Development of mercapto-phenyl-1,2,4-triazole bearing thio-quinoline as a novel class of tyrosinase inhibitors: an in vitro and in silico study

In this study, a novel series of mercapto-phenyl-1,2,4-triazole-bearing thio-quinoline moieties was designed, synthesized, and evaluated for their anti-tyrosinase activities. All compounds were tested for inhibitory activity against Tyrosinase, compound 12j was found to be the most potent with IC₅₀ = 10.49 ± 1.02 µM. Structure-activity relationship (SAR) analysis indicated that the introduction of electron-donating and electron-withdrawing groups at specific positions influenced the inhibitory efficacy.

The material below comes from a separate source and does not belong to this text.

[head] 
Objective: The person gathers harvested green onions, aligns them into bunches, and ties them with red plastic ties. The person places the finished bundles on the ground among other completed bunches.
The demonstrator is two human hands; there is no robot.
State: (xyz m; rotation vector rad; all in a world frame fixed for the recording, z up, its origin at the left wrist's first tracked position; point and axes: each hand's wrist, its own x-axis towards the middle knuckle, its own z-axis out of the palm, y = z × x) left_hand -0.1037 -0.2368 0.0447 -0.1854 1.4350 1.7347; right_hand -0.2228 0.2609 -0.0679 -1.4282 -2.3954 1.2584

The antioxidant activity of all derivatives were also performed, and 12j showed IC₅₀ = 102.36 ± 3.33 µM. In silico molecular docking studies showed that compound 12j had the strongest binding affinity (binding energy = - 8.04 kcal/mol) and formed stable hydrogen bonds with key active site residues (e.g., His85, His259, and His296) of Tyrosinase. Molecular dynamics simulations have further exhibited the high stability and compactness of the 12j-tyrosinase complex, with minimum RMSD fluctuations and stable hydrogen bonding patterns. These results suggest the potency of these derivatives as promising Tyrosinase inhibitors with useful information into their mechanism, establishing a foundation for future therapeutic applications in hyperpigmentation and related disorders.

Molecular docking; Molecular dynamics simulation; Phenyl-1,2,4-triazole; Structure–activity relationship; Thio-quinoline; Tyrosinase inhibitors.